Samedi après-midi, c’était une grande première pour Quentin Becker à Tilleur. Le n°70 de la Raal a enfin pu évoluer avec le maillot sur les épaules. La faute à un excès de motivation durant la préparation… "En fait, j’étais tellement impatient et motivé de jouer pour ce projet que j’avais mis le paquet sur la préparation. J’ai trop forcé et je l’ai payé", se souvient-il un peu amer. "J’ai dû soigner une pubalgie."

Le résultat fut pour le moins sans appel pour cet élément offensif : une saison sur la touche. "J’ai perdu un an", souffle celui qui habite désormais à quelques pas du Tivoli. "La blessure fut pas mal embêtante. Je courais alors que j’avais encore mal. Cela a duré longtemps."

Trop longtemps pour la meute de Frédéric Taquin qui avait donc anticipé ce délai en transférant cet hiver Gianluca Falzone. Non pas que le staff ne comptait plus sur Quentin, mais il fallait avant tout disposer de solutions. "D’ailleurs, ils avaient refusé que je casse mon contrat", révèle cet éducateur. "Le coach et le Président m’avaient confirmé leur confiance.
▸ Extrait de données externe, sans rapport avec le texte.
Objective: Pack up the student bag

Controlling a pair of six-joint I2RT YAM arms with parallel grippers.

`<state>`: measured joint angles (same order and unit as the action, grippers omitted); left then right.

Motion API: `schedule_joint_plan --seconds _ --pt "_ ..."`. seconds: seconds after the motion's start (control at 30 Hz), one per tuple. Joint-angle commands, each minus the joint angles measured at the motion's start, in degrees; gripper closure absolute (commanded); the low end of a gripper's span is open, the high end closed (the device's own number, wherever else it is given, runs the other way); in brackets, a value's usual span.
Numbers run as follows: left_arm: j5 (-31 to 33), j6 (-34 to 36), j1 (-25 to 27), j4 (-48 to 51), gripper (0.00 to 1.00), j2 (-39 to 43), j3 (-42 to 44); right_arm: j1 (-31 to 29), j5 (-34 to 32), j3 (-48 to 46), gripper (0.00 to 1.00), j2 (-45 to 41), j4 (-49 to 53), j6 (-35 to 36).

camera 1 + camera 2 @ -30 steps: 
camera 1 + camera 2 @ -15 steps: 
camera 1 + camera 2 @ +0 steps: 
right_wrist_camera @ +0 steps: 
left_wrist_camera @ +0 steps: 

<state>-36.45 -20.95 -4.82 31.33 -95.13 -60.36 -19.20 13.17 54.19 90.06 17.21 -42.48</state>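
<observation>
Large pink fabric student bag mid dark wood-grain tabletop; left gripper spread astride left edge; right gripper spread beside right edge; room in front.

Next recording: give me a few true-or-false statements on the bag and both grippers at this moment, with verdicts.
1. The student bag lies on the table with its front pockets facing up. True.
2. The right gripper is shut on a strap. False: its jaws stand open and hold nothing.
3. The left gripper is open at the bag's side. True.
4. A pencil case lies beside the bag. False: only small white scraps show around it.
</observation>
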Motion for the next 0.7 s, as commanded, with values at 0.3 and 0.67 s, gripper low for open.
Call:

J’avoue que ça m’a bien reboosté. J’ai ensuite été bien entouré pour revenir."

La Raal n’a pas hésité à prolonger le joueur de 26 ans, de retour progressivement. "C’est un transfert pour nous", rigolait l’entraîneur qui devrait lui offrir plus de temps de jeu samedi soir pour la manche retour du duel des champions contre Tilleur que la demi-heure reçue à Bureaufosse. "Je n’ai en tout cas pas ressenti de douleurs, c’est un très bon point positif, mais bon, ce n’était pas non plus un rythme très élevé sinon cela aurait été plus compliqué pour moi. 30 minutes, ce n’est de toute façon pas assez pour véritablement voir où j’en suis, mais j’ai l’impression d’avoir vraiment pu participer au titre. Cela fait un bien fou au moral", explique celui qui avait déjà connu une grave blessure avec les ligaments croisés du genou il y a quatre ans avant d’aller à Namur après Tubize et le Sporting de Charleroi.